WORK INSTRUCTIONS>
Beginning with the first line, return the material verbatim and without pictures.

DATA EXTRACT>
◇ ◇ ◇

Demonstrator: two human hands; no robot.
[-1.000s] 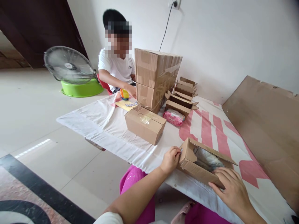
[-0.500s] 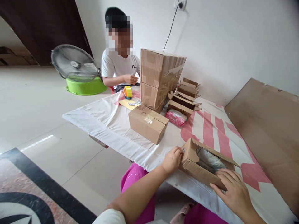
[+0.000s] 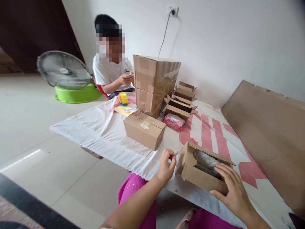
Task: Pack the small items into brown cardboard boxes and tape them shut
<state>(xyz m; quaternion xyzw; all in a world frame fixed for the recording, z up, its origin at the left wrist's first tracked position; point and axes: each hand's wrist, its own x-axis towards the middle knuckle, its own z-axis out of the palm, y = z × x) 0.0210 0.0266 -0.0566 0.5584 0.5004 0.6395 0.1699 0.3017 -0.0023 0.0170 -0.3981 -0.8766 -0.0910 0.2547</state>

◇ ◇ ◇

ANSWER SECTION>
Demonstrator: two human hands; no robot.
[-1.000s] 
[-0.500s] 
[+0.000s] 
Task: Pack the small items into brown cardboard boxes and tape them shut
<state>(xyz m; quaternion xyzw; all in a world frame fixed for the recording, z up, its origin at the left wrist's first tracked position; point and axes: each hand's wrist, its own x-axis towards the middle knuckle, its own z-axis out of the palm, y = z × x) 0.0210 0.0266 -0.0566 0.5584 0.5004 0.6395 0.1699 0.3017 -0.0023 0.0170 -0.3981 -0.8766 -0.0910 0.2547</state>

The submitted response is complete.